Erano arrivati sulla cima del monte, dove ferveva un grande cantiere. Tre ampie terrazze, volte rispettivamente a Oriente, Occidente e Settentrione, erano state tagliate nella roccia viva e i materiali di risulta erano serviti a creare il basamento del santuario. Sulla terrazza orientale si ergeva un altare contornato da statue gigantesche.
«Sono le divinità di tutte le religioni che si fondono nel Dio unico: lo Spirito vivificante che suscita e pervade la creazione visibile del mondo».
«Il pneuma divino di cui parlano gli stoici Panezio e Posidonio» concordò Lucullo.
Varie iscrizioni erano incise sullo zoccolo dei colossi posti a guardia dell’area sacra: i lamassu a forma di sfinge, le aquile, i leoni. Una iscrizione in particolare colpí lo stupefatto console romano, che volle trascriverla per intero.
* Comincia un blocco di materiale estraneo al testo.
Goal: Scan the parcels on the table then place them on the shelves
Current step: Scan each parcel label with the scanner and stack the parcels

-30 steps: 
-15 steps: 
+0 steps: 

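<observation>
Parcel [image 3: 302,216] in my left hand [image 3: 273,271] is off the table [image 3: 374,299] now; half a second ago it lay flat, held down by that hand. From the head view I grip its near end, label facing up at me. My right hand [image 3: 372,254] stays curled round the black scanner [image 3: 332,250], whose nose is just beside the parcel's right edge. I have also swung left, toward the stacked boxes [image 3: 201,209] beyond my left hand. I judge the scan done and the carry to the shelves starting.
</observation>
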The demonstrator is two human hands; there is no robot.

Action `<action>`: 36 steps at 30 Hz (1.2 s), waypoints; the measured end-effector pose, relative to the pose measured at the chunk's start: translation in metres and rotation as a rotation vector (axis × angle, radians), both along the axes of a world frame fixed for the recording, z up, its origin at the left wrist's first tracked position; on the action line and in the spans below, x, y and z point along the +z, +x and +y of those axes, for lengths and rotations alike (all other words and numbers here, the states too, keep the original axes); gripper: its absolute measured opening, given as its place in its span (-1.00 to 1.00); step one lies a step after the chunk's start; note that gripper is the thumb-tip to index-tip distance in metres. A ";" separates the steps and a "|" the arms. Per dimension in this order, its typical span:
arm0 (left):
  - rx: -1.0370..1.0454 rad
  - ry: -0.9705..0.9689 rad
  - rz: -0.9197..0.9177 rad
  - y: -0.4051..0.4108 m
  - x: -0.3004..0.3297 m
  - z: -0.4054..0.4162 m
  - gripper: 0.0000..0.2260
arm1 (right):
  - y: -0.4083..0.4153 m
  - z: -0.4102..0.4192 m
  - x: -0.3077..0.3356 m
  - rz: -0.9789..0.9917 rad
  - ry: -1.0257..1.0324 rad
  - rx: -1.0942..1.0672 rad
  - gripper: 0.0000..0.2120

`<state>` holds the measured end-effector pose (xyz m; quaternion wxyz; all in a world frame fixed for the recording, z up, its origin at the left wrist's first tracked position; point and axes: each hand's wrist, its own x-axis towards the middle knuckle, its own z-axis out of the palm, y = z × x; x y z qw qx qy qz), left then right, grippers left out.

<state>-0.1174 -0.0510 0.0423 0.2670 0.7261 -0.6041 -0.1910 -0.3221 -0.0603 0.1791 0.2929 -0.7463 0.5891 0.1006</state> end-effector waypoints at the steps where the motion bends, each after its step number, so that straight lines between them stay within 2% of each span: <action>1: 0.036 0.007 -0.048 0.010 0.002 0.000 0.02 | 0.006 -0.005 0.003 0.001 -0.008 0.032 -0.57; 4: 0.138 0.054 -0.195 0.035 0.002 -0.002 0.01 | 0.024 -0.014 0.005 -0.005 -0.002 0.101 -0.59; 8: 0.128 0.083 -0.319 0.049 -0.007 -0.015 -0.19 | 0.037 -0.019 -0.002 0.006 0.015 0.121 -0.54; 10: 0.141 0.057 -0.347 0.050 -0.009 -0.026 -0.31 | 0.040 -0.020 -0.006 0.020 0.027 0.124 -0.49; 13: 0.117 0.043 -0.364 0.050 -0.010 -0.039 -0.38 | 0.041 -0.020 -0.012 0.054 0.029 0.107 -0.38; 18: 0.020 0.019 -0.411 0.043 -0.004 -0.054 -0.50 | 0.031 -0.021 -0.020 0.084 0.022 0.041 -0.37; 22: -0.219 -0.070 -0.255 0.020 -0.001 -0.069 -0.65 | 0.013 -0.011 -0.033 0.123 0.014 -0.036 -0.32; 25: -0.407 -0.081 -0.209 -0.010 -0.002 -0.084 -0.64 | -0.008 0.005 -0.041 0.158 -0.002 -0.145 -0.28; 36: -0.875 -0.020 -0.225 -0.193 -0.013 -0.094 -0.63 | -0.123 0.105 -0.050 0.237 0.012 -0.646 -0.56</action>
Diceva: “Io Antioco ho innalzato questo monumento a mia gloria e a quella del mio Dio. Ho sempre ritenuto che la pietà è di tutti i beni non solo quello il cui possesso è il piú sicuro, ma anche quello il cui godimento è il piú dolce per i mortali; che è la pietà a costituire la felicità del potere e a renderne l’uso invidiabile, e durante tutta la mia vita ho rispettato gli Dei come la custodia piú fedele della mia sovranità e come un diletto incomparabile per il mio cuore… Cosí dunque io concepii il disegno di innalzare, in prossimità dei troni eterei e su fondamenta inattaccabili dalle ingiurie del tempo, questo hierothesion dove il mio corpo, dopo aver vegliato tra le benedizioni, dormirà il sonno eterno, separato dall’anima pia, involata verso le regioni celesti”.
«Perché un cosí ricco e stupefacente santuario, Antioco – chiese poi Lucullo al re – su questo monte impervio e lontano dalla tua reggia? Cosa speri di ottenere dal tuo Dio?».
«Che si manifesti agli uomini e li ami». E proseguendo in tono solenne: «Ci saranno feste e celebrazioni, e i miei sudditi verranno in processione devota, offriranno fiori e miele, bruceranno aromi e incensi, mentre musici e cantori accompagneranno i riti, allietando i pellegrini che potranno nutrirsi in abbondanza alle tavole consacrate dai sacerdoti».
Mentre Antioco descriveva la funzione del futuro santuario votato al Dio Solare, Lucullo leggeva le iscrizioni scolpite sulle statue, tentava di decifrare i molti simboli incisi o rilevati a sbalzo. Cosí come tutti gli Dei rappresentati in effigie si fondevano nell’Uno invisibile, anche gli elementi che ne caratterizzavano la forma sintetizzavano tutte le culture del tempo: l’egizia, l’ellenica e la persiana, in un ibrido da cui risultava la quintessenza dell’arte ispirata al Dio Unico.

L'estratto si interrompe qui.